Storie di topi

Storie di topi
Un papà topo, sette topolini chiacchieroni che devono andare a nanna, sette storie di topi per farli cadere addormentati. Sono questi gli ingredienti dei brevissimi racconti che compongono l'albo e che ci faranno incontrare personaggi teneri e buffi: una topolina che trova un pozzo dei desideri dolorante, un topino spaventato dalle forme delle nuvole e due amici, uno altissimo e uno bassissimo che hanno una visione completamente diversa del mondo. E poi un topo che vuole assolutamente andare a trovare la mamma, un topo viaggiatore che parla con i venti, un vecchio topo brontolone con le bretelle rotte e, per finire, un topolino veramente sporchissimo che un giorno decide di fare un bagno... con risultati a dir poco catastrofici. Tutti i protagonisti dei sette racconti sono validi aiutanti del fantasioso papà che, alla fine, riuscirà a bere un rilassante tè davanti al caminetto con mamma topo mentre i cuccioli, finalmente nel mondo dei sogni, russano beati.

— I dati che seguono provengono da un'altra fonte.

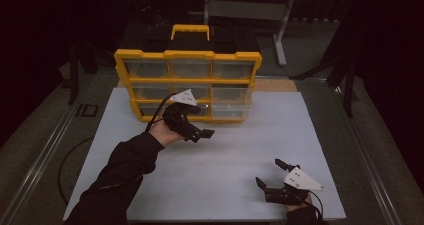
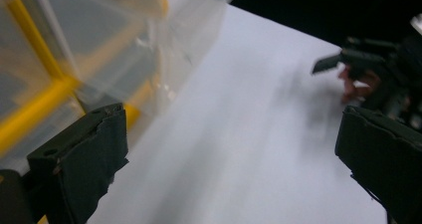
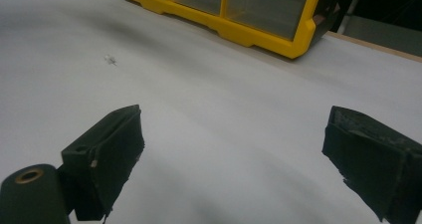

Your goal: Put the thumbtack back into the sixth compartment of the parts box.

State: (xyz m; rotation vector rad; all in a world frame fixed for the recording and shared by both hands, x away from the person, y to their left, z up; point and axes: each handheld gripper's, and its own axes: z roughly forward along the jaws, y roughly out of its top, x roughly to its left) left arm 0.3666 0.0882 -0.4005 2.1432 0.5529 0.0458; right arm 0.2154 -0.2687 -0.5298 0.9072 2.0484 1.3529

Storie di topi, piccolo classico del pluripremiato Arnold Lobel (una delle tantissime vittime dell'AIDS negli anni Ottanta: aveva 54 anni), è un albo delicato e, a modo suo, romantico. Le illustrazioni dai tratti lievi e dai colori pastello seguono,  pur mantenedo lo stesso stile, una disposizione grafica diversa in ogni storia, movimentando l'albo e simolando l'attenzione del lettore. Le immagini sono minuziose, leggere e ammaliano con la loro levità e la loro espressività narrativa mentre lo sfondo color crema si intona perfettamente con i colori delle illustrazioni creando un effetto allo stesso tempo caldo ed elegante. I racconti però, non sono sempre all'altezza dei disegni: gli spunti sono potenzialmente molto buoni ma alcune storie lasciano un po' insoddisfatti, quasi fossero incomplete, come se le idee potessero e dovessero essere sviluppate di più e meglio. Per fortuna, il tratto morbido delle graziosissime illustrazioni riescono a stimolare la fantasia dei piccoli lettori. Una lettura comunque piacevole e adatta per preparare al sonno non solo topolini irrequieti ma anche bambini recalcitanti.